When I was back home, I constantly reminded myself of my schedule. I may or may not leave so soon, I realized. There was really no fixed date, no pressing matter to attend to.
Then came the invitation for dinner, around a week after Jad’s funeral. We (my friends/classmates) haven’t really had a chance to talk about things out in the open. The situation was a delicate one. But the dinner had to happen. Naturally, I hosted it, and played the part of the cook. It’s a part I like to play because I think cooking for people who matter is on the list of things that feed my soul.
I didn’t want it to be complicated. My dinners have never tried to be uptight and I want it to stay that way. I love my people, and maybe that helps.
And I love pork. Strokes of brilliance on this blog have always involved pork, one way or the other. When I was thinking about what to prepare for dinner, a glorious way to feast on pork was on my mind.
And this, my friends, is glorious (if I do say so myself).
Porchetta was on my mind when I was preparing my list. I’ve always wanted to make it, and I did get a chance to witness how it’s done when I was in school. But I also found myself craving for lechon while I was home. Mom would relent and come home with a small package of chopped up pig for me. That may have happened more than once.
I thought about taking a nice slab of pork belly and drowning it in the typical lechon aromatics (minus the calamansi because I don’t like it). Roasting it on low for a few hours makes it dastardly fork-tender, and during the last hour of baking, cranking the heat up will yield a crackling so divine.
The result blew me away. There is no breakthrough, no secret technique, no new flavor. I just made damn good lechon, and that for me, was a new notch in my belt. And if I’m being corny here, I’d like to call it “pinoychetta”. I’m also clever like that.
All in all, I had two more attempts just to prove the first one wasn’t a fluke. The first one was a trial-run (my mom and her office mates were the lucky ones). The second was for the dinner, and the last was the big bang before I left.
The dinner itself was great. They loved the pork. Because they’re my friends, naturally they had to sing praises.

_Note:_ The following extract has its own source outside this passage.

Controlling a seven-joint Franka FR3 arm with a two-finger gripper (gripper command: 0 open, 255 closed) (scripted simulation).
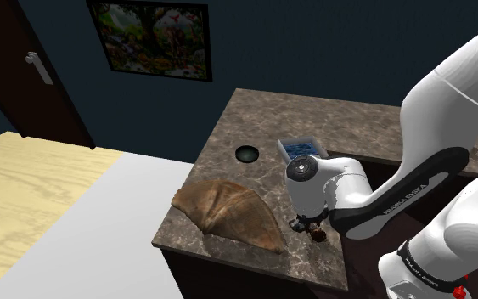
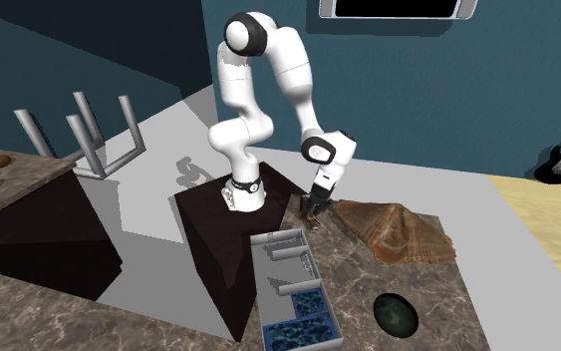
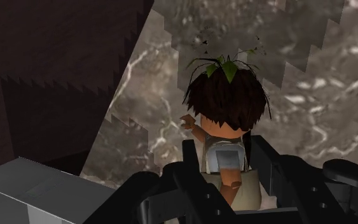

They were fed well, we talked until we had no more stories to tell, and one of my friends, Jam, received a birthday cake a week early. It was a heavy chocolate cake with coffee buttercream, studded with shards of almond praline. I didn’t bring my piping tips so I was rubbish with the rosettes, but they liked it.
It was also passed around for posterity and the July babies went nuts. Somehow bearing the brunt of loss seemed lighter, even just for a night. I haven’t laughed so hard in a while.
So this pork is a thing of beauty. It’s not something you would whip up on a weeknight (but I’m not stopping you!). Reserve a weekend. Prepare this on Saturday, wake up early on Sunday to start roasting it. By lunchtime, you feast and the next day, you fast.
Roasted Pork Belly “Lechon”
- 1.5 kg pork belly slab, skin on
- 3 whole garlic bulbs, peeled and roughly chopped
- ½ cup oregano leaves, washed then chopped
- 3 red onions, peeled and chopped
- around 4 – 5 lemongrass stalks, sliced
- the zest from 1 lemon
- juice from 1 lemon
- a little over 1/8 cup salt, plus more for an even rub around the pork
- 4 tablespoons crushed black pepper
Combine all the aromatics in a bowl and mix well. Lightly mash everything together with the back of a spoon. Alternatively, use a food processor to bring everything together with only around 2-3 pulses.
With the skin side down, rub the mixture all over the meat. Roll the slab, carefully invert the meat and secure it with butcher’s twine (and lemongrass leaves, like what I did). It’s okay if there are a few pieces of herbs that fall off, you can place it back later. Rub coarse salt all over the meat, including the skin. With a paring knife or fork, poke the skin of the meat. This will ensure a nice crackling. Transfer it to a roasting fitted with a rack and the bottom lined with foil. Place it in the refrigerator to chill overnight. This will dry the skin, which helps the crackling form.
Preheat the oven to 160 C. Just to be sure, pat the skin of the pork dry with a paper towel. Roast the pork for 5 hours. Afterwards, increase the temperature to 220 C, and allow the pork’s crackling to form. This will take another 30 minutes to an hour. When done, remove from the oven and allow to cool a bit before slicing. Enjoy!